In den letzten Jahren hat die Fusions- und Übernahmepraxis (M&A) in Deutschland und der EU eine Phase erhöhter Aufmerksamkeit seitens der Wettbewerbsbehörden erlebt. Traditionell lag der Schwerpunkt auf der Pflicht zur vorherigen Anmeldung und Genehmigung durch die Kartellbehörden, um eine rechtskonforme Transaktion zu gewährleisten. Das aktuelle Towercast-Urteil des Europäischen Gerichtshofs hat jedoch deutlich gemacht, dass auch nach Vollzug einer Transaktion Risiken bestehen bleiben können, wenn sie geeignet ist, den Wettbewerb erheblich zu beschränken.

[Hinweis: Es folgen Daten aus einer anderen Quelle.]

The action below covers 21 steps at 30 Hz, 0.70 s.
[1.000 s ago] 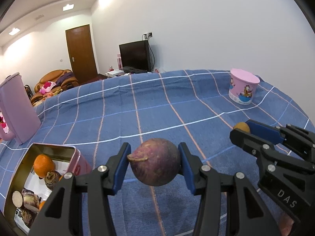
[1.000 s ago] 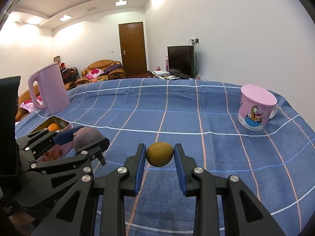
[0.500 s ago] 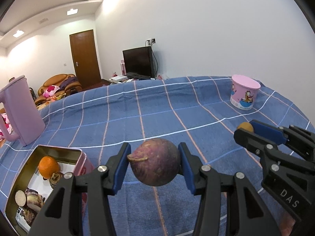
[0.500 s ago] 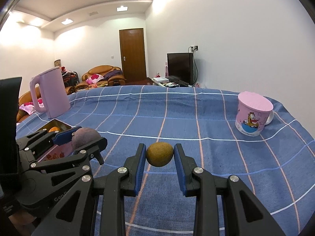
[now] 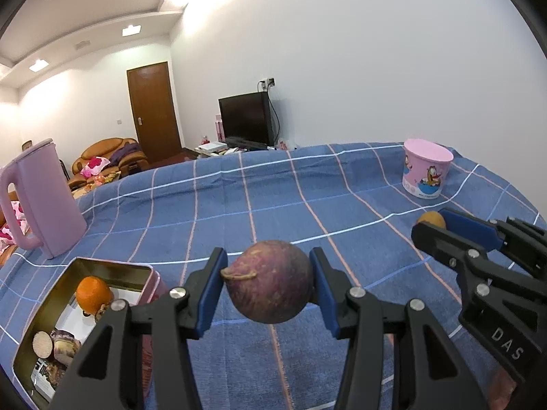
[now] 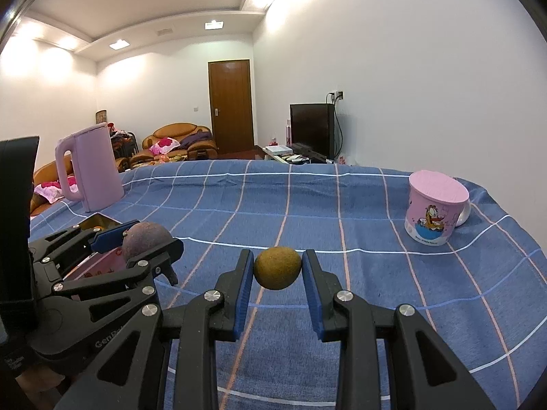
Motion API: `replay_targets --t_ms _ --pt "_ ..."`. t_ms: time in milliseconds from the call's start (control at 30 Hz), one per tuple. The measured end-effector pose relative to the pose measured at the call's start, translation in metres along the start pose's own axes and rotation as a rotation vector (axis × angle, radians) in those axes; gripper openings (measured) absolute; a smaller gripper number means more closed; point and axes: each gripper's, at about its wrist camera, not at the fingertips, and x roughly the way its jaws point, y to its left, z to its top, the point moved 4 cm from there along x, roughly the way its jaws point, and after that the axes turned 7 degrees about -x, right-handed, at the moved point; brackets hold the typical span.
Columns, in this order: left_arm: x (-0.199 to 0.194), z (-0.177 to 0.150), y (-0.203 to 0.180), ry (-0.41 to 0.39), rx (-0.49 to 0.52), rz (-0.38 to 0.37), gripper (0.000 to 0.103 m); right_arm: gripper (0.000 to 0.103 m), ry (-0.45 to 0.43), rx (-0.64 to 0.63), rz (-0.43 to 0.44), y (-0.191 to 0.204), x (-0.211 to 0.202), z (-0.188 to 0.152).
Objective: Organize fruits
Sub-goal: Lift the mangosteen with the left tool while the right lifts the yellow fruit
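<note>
1. The blue checked surface [image 6: 342,205] lies bare between kettle [image 6: 92,167], cup [image 6: 434,212] and tin [image 5: 51,311] at its left edge.
2. Left tongs [image 5: 268,287] clamp a purple fruit [image 5: 270,282]; right tongs [image 6: 277,273] clamp a brown fruit [image 6: 277,272], both tilted slightly downward above the cloth.

You face a white wall [image 6: 410,68] with a black television [image 6: 311,129] beside it, cable running to a socket above; a brown wooden door [image 6: 231,106] stands shut at the far end; an orange-brown sofa [image 6: 177,140] sits left of it; recessed ceiling lights [image 6: 213,25] glow overhead.
</note>
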Motion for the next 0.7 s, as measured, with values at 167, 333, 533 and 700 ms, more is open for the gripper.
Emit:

Im Kern bestätigt das Towercast-Urteil, dass nationale Wettbewerbsbehörden Fusionen und Übernahmen auch dann nachträglich prüfen dürfen, wenn diese nicht unter die Anmeldepflicht nach der EU-Fusionskontrollverordnung oder nach nationalem Recht fallen. Grundlage ist das Verbot des Missbrauchs einer marktbeherrschenden Stellung gemäß Artikel 102 AEUV. Diese Rechtsprechung erweitert somit den Kontrollrahmen über die klassischen Umsatzschwellen hinaus.
Für die Praxis bedeutet dies, dass Unternehmen ihre Transaktionen nicht nur anhand der formalen Schwellenwerte prüfen sollten. Vielmehr ist eine tiefere Analyse erforderlich, ob durch die Übernahme eine marktbeherrschende Stellung geschaffen oder verstärkt wird. Selbst abgeschlossene Transaktionen können im Nachhinein aufgehoben oder mit Auflagen versehen werden, was zu erheblichen finanziellen und rechtlichen Unsicherheiten führt.
Daher wird empfohlen, potenzielle Wettbewerbsrisiken frühzeitig zu identifizieren, um spätere Eingriffe der Behörden zu vermeiden. Vertragswerke sollten entsprechende Klauseln enthalten, die mögliche aufsichtsrechtliche Folgen regeln und Haftungsfragen klären. Das Towercast-Urteil zeigt deutlich, dass die Fusionskontrolle in Deutschland und Europa dynamischer wird und dass eine sorgfältige wettbewerbsrechtliche Begleitung heute unverzichtbar ist, um Investitionen und Transaktionen nachhaltig abzusichern.